Thank you Brendan. I came here because of Savage Love but I have stayed because of your critical work. Bravo.
65
@13 - what if it were legal, convenient, and safe to acquire exactly one day's dose at a pre-arranged time from a licensed pharmacist, and you had to use it right there in a supervised setting?
66
I haven't read the article or even looked at the cover for a while because that picture it just too awful. Weegee showed some grotesque things yes, but they had beauty, told a story, and inspired emotions other than revulsion.
67
I have to agree with Jaybird -- the thought crossed my mind a couple of articles ago that you might be pissing some people off. Which isn't a reason not to write, but a great reason to watch your back.

Be careful. You're valuable. And thank you.
68
@41: I think that's his point.
Eric the Mostly Gaseous Fartman has no sense.
Apparently he thinks it's his charm.
My guess is that he's also the poo guy in ANON as well. That's about his speed.
69
One of the best closing paragraphs I've ever read.

I don't necessarily agree, but given the quality of the perspective, I don't really have a disagreement to stand on. Which means: I'm off to the library to better inform myself and form a more complete opinion on the matter. And if that is the goal of true journalism, which it should be, then you sir have succeeded.
70
I question why the pants are down, why the ankles
are crossed? It appears that he may have also been raped,
in view of the pants and the body having been turned over.
This is very disturbing.
71
The whole series was excellent.
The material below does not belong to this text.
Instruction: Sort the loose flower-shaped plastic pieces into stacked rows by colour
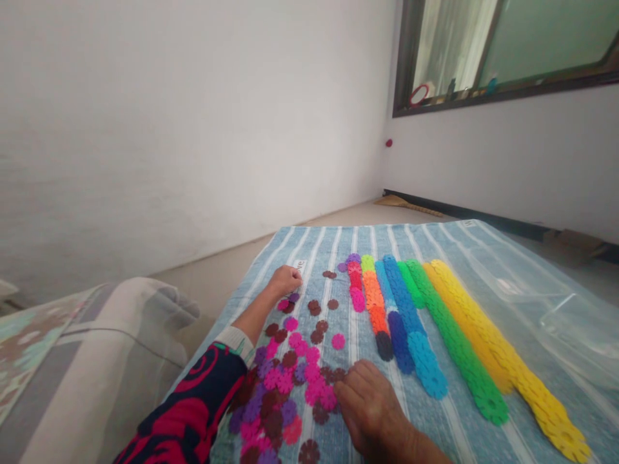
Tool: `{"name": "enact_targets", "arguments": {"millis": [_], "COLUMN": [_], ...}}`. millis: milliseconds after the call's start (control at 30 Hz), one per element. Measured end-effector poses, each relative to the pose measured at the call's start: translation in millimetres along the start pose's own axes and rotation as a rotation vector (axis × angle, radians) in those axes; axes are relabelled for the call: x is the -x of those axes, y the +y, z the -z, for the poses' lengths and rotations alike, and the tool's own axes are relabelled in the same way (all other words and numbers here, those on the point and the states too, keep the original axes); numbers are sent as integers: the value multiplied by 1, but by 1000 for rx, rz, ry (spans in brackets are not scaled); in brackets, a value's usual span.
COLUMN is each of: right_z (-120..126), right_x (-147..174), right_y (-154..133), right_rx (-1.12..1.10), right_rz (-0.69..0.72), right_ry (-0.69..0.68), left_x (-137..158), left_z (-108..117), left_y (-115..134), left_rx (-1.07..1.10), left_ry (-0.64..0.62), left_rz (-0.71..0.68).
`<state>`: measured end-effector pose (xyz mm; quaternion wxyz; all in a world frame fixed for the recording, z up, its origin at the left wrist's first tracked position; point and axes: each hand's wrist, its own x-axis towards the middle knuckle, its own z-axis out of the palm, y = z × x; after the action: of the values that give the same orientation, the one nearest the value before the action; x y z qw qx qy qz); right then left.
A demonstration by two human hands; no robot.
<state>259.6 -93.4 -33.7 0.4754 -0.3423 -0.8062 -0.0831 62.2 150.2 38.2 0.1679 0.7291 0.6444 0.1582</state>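
My left hand is closed over the far left part of the cloth, just beyond a few purple and brown flower-shaped plastic discs; what its fingers hold, if anything, is hidden. Close to me, my right hand has its fingers curled down at the edge of a loose pile of pink, purple and brown discs. I cannot make out anything in its grip. Right of the pile lie overlapping rows of discs: red and pink, orange, blue, green and yellow.
A striped blue cloth covers the table. At its right side stands a clear plastic box. Fabric-covered furniture is at the left. White walls rise behind, with a window and a broom on the floor.
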Motion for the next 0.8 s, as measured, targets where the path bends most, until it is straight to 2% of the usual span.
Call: {"name": "enact_targets", "arguments": {"millis": [233,433,800], "right_z": [2,3,1], "right_x": [1,0,1], "right_y": [0,-2,0], "right_rx": [-9,-9,23], "right_rz": [-3,-16,-6], "right_ry": [-14,-16,-24], "left_x": [19,25,24], "left_z": [13,11,10], "left_y": [-15,-15,-6], "left_rx": [-118,-134,-17], "left_ry": [-79,-139,-230], "left_rz": [48,29,70]}}
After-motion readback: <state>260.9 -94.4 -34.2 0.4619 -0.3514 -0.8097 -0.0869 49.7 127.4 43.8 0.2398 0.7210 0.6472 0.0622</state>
The violence is a necessary aspect to story and the photo delivers..
72
My guess as to why the pants are down is they were searching the body after he was killed.

73
Many, many people die every year in Mexico because of the War on Drugs. It's time to realize nobody is winning here except a lot of criminals. Luckily even the president of Mexico is finally realizing this. Time to change something! Check out some more info: http://www.dailysmoker.com/blog/mexico-l…
74
Many, many people die every year in Mexico because of the War on Drugs. It's time to realize nobody is winning here except a lot of criminals. Luckily even the president of Mexico is finally realizing this. Time to change something! Check out some more info: http://www.dailysmoker.com/blog/mexico-l…
75
As a Former Police officer and now retired Drug addict, problem user, alcoholic/ cokehead whatever you'd like to call it who is now sober/clean and does not use any substance, i agree with the Author what a great article ....the Drug war is a big useless waste the regular American is the loser here paying for it all , make it all Legal and tax it , regulate it. The taxed money should go towards treatment.... which is useless for someone who does not want to stop by the way. Alcohol although socially acceptable is just as bad as any of the Drugs if not the worst . In rehab the straight up Drinkers looked more torn up than anyone there including Hardcore Heroin users. To the Gung ho overzealous cops kicking down doors then kicking back cases of Bud really look at yourself man...This war has gone to far time to re evaluate.